EXERCISE BRIEF ▸
Which lines of the entries below run from the one holding "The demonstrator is" to the one holding "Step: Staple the", inclusive? Set down exactly those lines and no others.

Data items ▸
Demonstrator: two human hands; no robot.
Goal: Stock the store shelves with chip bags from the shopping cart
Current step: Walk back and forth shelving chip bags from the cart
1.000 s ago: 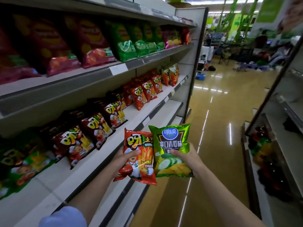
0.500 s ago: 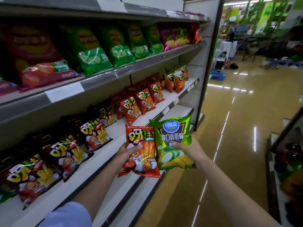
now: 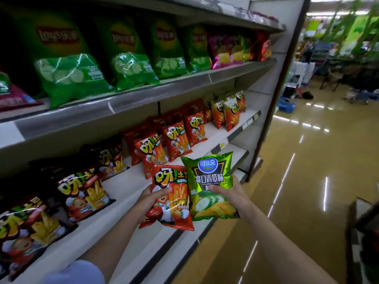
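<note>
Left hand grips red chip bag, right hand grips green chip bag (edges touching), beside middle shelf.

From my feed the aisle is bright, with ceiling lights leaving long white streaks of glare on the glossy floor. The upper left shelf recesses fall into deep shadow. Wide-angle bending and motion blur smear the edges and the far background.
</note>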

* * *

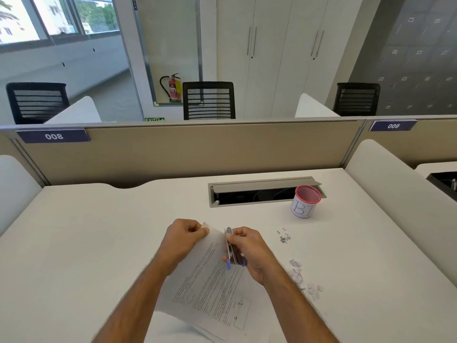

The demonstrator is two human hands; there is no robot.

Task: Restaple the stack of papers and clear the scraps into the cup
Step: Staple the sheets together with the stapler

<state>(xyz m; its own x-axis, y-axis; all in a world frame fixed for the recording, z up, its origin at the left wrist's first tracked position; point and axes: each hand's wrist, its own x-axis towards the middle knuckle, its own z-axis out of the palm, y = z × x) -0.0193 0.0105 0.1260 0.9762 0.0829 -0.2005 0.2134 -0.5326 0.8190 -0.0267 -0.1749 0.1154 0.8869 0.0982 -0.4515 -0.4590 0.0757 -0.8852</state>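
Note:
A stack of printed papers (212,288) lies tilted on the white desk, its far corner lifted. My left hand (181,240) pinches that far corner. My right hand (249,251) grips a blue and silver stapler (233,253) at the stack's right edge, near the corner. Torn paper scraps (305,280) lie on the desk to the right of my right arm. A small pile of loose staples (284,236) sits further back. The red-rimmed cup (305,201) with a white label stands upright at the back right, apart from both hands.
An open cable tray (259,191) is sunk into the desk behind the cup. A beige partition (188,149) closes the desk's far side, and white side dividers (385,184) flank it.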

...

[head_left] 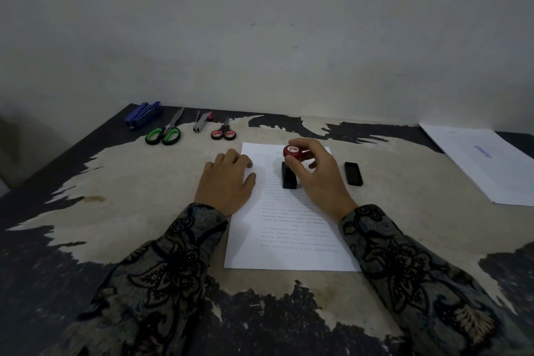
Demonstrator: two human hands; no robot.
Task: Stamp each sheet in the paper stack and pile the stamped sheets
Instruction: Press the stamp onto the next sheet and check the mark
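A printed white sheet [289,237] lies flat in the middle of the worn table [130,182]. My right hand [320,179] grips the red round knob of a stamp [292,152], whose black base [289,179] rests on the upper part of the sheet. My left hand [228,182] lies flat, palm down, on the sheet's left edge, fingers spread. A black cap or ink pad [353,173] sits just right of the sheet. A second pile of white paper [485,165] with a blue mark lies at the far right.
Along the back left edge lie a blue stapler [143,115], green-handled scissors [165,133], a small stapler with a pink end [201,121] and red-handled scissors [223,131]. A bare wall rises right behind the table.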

TASK SOLUTION ▸
The demonstrator is two human hands; there is no robot.

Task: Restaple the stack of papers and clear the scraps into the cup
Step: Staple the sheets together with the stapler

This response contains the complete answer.